Would you output the listing exactly, with every image omitted?
GIVEN DATA section start
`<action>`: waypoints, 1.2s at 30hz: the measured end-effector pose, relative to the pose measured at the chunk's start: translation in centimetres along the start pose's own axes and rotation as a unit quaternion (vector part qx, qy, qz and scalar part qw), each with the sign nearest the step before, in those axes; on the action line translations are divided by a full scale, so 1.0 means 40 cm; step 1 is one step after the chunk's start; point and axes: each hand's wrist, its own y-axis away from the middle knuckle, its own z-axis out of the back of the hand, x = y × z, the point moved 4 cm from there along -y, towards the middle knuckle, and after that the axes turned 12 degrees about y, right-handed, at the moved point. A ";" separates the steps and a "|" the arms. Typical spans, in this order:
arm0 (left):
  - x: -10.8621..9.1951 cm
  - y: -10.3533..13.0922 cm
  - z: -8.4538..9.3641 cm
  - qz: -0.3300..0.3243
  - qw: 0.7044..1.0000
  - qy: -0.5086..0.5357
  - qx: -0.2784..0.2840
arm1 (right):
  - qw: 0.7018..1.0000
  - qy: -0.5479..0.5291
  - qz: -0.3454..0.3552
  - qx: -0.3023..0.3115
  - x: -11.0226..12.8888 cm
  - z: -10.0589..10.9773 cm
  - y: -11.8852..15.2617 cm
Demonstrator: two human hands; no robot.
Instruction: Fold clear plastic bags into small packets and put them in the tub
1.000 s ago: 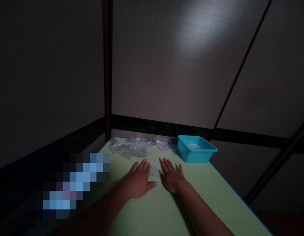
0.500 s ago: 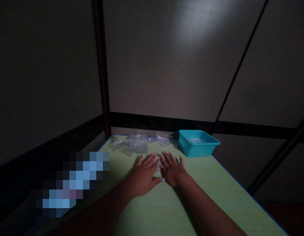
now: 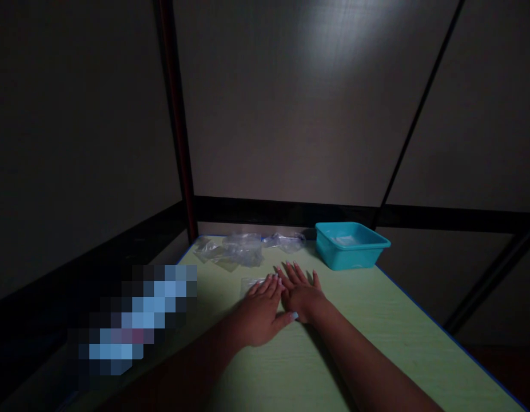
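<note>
My left hand (image 3: pixel 261 312) lies palm down on a clear plastic bag (image 3: pixel 246 282), whose far edge shows beyond the fingertips. The thumb points right and the other fingers are stretched out close together. Beside it, my right hand (image 3: pixel 302 294) rests flat with its fingers spread, near the bag's right side; its thumb is hidden. The two hands touch or overlap slightly. Both are on the light green table (image 3: pixel 265 380), and most of the bag is covered by them.
Crumpled clear plastic bags (image 3: pixel 243 250) lie at the table's far left, with another clear bag (image 3: pixel 287 242) beside them. A turquoise basin (image 3: pixel 350 257) with something pale inside stands at the back right. A blurred bluish patch (image 3: pixel 148 312) covers the left edge. Walls rise behind.
My left hand has drawn back slightly and its fingers have come closer together, uncovering the bag's far left part. My right hand stays nearly in place. The view has shifted slightly.
</note>
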 end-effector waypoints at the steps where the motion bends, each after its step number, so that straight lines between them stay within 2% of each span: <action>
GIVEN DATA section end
▶ **YOUR SOLUTION**:
`<action>`: waypoints, 1.2s at 30hz: the measured end-effector pose, relative to the pose measured at the chunk's start: translation in centimetres along the start pose's own axes and rotation as a unit quaternion (vector part qx, qy, qz and scalar part qw), each with the sign nearest the step before, in those axes; on the action line translations are divided by a full scale, so 1.0 means 40 cm; step 1 is one step after the chunk's start; point and axes: each hand's wrist, its own y-axis away from the middle knuckle, its own z-axis out of the back of the hand, x = y × z, the point moved 4 cm from there along -y, towards the middle knuckle, and after that the axes turned 12 degrees about y, right-handed, at the moved point. A ";" separates the steps and a "|" the arms. Typical spans, in this order:
arm0 (left):
  - x: -10.8621..9.1951 cm
  - y: -10.3533..13.0922 cm
  - z: -8.4538..9.3641 cm
  - qz: -0.3300..0.3243
  - qw: 0.7044..1.0000
  - qy: -0.5086..0.5357
  - qx: -0.2784..0.2840
arm1 (right):
  - qw: 0.7018..1.0000
  - qy: -0.5479..0.5291
  - qz: -0.3454..0.3552
  - qx: -0.3023..0.3115
  - x: -11.0226..12.8888 cm
  - z: -10.0589..10.9773 cm
  - y: -11.8852..15.2617 cm
Demonstrator: two human hands; no robot.
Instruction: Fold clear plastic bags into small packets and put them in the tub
1.000 s ago: 
0.500 s ago: 
now: 
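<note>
My left hand (image 3: pixel 261 312) lies palm down on a clear plastic bag (image 3: pixel 246 282), whose far edge shows beyond the fingertips. The thumb points right and the other fingers are stretched out close together. Beside it, my right hand (image 3: pixel 302 294) rests flat with its fingers spread, near the bag's right side; its thumb is hidden. The two hands touch or overlap slightly. Both are on the light green table (image 3: pixel 265 380), and most of the bag is covered by them.
Crumpled clear plastic bags (image 3: pixel 243 250) lie at the table's far left, with another clear bag (image 3: pixel 287 242) beside them. A turquoise basin (image 3: pixel 350 257) with something pale inside stands at the back right. A blurred bluish patch (image 3: pixel 148 312) covers the left edge. Walls rise behind.
My left hand has drawn back slightly and its fingers have come closer together, uncovering the bag's far left part. My right hand stays nearly in place. The view has shifted slightly.
</note>
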 end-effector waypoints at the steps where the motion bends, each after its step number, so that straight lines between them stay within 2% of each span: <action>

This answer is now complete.